Please restate the data word for word, in full.

### Data provided
-- Opening Marker --

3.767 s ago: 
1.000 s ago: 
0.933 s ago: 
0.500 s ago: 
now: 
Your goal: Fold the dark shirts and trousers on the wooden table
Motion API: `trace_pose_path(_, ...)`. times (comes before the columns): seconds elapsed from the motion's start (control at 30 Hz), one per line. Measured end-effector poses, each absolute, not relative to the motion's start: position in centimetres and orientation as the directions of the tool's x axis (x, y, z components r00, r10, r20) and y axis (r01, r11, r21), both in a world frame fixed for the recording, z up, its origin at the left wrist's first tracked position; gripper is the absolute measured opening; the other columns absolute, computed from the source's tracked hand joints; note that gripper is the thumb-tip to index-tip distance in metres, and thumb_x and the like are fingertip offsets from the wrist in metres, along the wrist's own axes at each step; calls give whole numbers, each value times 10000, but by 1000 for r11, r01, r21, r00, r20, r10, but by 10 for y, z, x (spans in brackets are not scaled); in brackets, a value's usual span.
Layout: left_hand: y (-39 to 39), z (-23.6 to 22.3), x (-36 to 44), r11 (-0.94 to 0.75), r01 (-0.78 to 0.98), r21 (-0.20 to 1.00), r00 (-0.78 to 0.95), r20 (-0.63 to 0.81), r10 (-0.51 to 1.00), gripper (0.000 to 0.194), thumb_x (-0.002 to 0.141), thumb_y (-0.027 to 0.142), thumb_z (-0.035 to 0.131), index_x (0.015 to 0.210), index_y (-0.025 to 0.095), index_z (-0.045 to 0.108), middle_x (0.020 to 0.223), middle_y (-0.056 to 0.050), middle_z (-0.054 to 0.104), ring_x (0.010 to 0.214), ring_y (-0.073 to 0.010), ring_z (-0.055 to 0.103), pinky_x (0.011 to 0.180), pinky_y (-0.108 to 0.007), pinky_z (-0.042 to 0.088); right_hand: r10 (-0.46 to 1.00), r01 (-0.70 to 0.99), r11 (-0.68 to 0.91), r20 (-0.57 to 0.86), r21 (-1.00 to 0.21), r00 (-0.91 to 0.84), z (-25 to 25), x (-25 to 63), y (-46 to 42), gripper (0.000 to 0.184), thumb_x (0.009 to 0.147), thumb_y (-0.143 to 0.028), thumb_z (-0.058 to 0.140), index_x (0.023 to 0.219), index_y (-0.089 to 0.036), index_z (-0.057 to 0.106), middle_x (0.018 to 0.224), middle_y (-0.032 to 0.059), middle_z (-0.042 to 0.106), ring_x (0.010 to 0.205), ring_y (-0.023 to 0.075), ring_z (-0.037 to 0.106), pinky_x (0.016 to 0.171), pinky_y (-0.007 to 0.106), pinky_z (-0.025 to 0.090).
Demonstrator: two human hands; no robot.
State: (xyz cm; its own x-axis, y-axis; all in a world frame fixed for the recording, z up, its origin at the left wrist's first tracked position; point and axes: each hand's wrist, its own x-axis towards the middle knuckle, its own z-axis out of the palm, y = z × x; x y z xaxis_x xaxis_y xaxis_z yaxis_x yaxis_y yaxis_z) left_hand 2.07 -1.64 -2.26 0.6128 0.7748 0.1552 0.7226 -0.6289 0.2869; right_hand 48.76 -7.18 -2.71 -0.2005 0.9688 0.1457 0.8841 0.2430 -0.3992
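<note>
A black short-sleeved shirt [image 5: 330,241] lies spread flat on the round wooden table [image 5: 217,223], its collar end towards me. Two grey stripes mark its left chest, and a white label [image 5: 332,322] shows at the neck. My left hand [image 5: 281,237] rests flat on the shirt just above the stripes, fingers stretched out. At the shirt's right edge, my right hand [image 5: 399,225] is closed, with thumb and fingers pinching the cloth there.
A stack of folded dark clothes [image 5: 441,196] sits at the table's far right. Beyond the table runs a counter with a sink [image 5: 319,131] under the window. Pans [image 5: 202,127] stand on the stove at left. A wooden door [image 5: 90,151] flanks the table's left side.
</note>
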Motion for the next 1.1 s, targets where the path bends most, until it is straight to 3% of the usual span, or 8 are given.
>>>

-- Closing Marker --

### Answer box
3.767 s ago: 
1.000 s ago: 
0.933 s ago: 
0.500 s ago: 
now: 
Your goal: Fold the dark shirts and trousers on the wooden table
Motion API: `trace_pose_path(_, ...)`. times (comes before the columns): seconds elapsed from the motion's start (control at 30 Hz), one per line. Measured end-effector poses, each absolute, not relative to the motion's start: position in centimetres and orientation as the directions of the tool's x axis (x, y, z components r00, r10, r20) and y axis (r01, r11, r21), both in a world frame fixed for the recording, z up, its origin at the left wrist's first tracked position; gripper is the absolute measured opening; the other columns absolute, computed from the source's tracked hand joints; note that gripper is the thumb-tip to index-tip distance in metres, and thumb_x and the like are fingertip offsets from the wrist in metres, along the wrist's own axes at each step; calls give whole numbers, each value times 10000, but by 1000 for r11, r01, r21, r00, r20, r10, but by 10 for y, z, x (spans in brackets are not scaled); in brackets, a value's usual span.
Layout: left_hand: y (-39 to 39), z (-23.6 to 22.3), x (-36 to 44), r11 (-0.94 to 0.75), r01 (-0.78 to 0.98), r21 (-0.20 to 1.00), r00 (-0.78 to 0.95), r20 (-0.63 to 0.81), r10 (-0.51 to 1.00), gripper (0.000 to 0.194), thumb_x (-0.002 to 0.141), thumb_y (-0.027 to 0.142), thumb_z (-0.035 to 0.131), index_x (0.015 to 0.210), index_y (-0.025 to 0.095), index_z (-0.045 to 0.108), middle_x (0.020 to 0.223), middle_y (-0.056 to 0.050), middle_z (-0.054 to 0.104), ring_x (0.010 to 0.214), ring_y (-0.073 to 0.010), ring_z (-0.055 to 0.103), pinky_x (0.011 to 0.180), pinky_y (-0.108 to 0.007), pinky_z (-0.042 to 0.088); right_hand: r10 (-0.46 to 1.00), r01 (-0.70 to 0.99), r11 (-0.68 to 0.91), r20 (-0.57 to 0.86), r21 (-1.00 to 0.21), r00 (-0.91 to 0.84), z (-25 to 25), x (-25 to 63), y (-46 to 42), gripper (0.000 to 0.184), thumb_x (0.009 to 0.147), thumb_y (-0.143 to 0.028), thumb_z (-0.058 to 0.140), index_x (0.023 to 0.219), index_y (-0.089 to 0.036), index_z (-0.057 to 0.106), middle_x (0.018 to 0.224), middle_y (-0.032 to 0.059), middle_z (-0.042 to 0.106), ring_x (0.010 to 0.205), ring_y (-0.023 to 0.075), ring_z (-0.037 to 0.106), pinky_x (0.016 to 0.171), pinky_y (-0.007 to 0.106), pinky_z (-0.025 to 0.090).
Demonstrator: two human hands; no robot.
State: (xyz cm; its own x-axis, y-axis; all in a world frame fixed for the recording, z up, its origin at the left wrist's first tracked position; point and axes: each hand's wrist, its own x-axis towards the middle knuckle, its own z-axis out of the palm, y = z × x; x y z xaxis_x xaxis_y xaxis_z yaxis_x yaxis_y yaxis_z) left_hand 2.07 -1.64 -2.26 0.6128 0.7748 0.1552 0.7226 -0.6289 0.2869; right_hand 48.76 -7.18 -2.71 -0.2005 0.9688 0.1457 0.8841 0.2430 -0.3992
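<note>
A black short-sleeved shirt [image 5: 330,241] lies spread flat on the round wooden table [image 5: 217,223], its collar end towards me. Two grey stripes mark its left chest, and a white label [image 5: 332,322] shows at the neck. My left hand [image 5: 281,237] rests flat on the shirt just above the stripes, fingers stretched out. At the shirt's right edge, my right hand [image 5: 399,225] is closed, with thumb and fingers pinching the cloth there.
A stack of folded dark clothes [image 5: 441,196] sits at the table's far right. Beyond the table runs a counter with a sink [image 5: 319,131] under the window. Pans [image 5: 202,127] stand on the stove at left. A wooden door [image 5: 90,151] flanks the table's left side.
</note>
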Motion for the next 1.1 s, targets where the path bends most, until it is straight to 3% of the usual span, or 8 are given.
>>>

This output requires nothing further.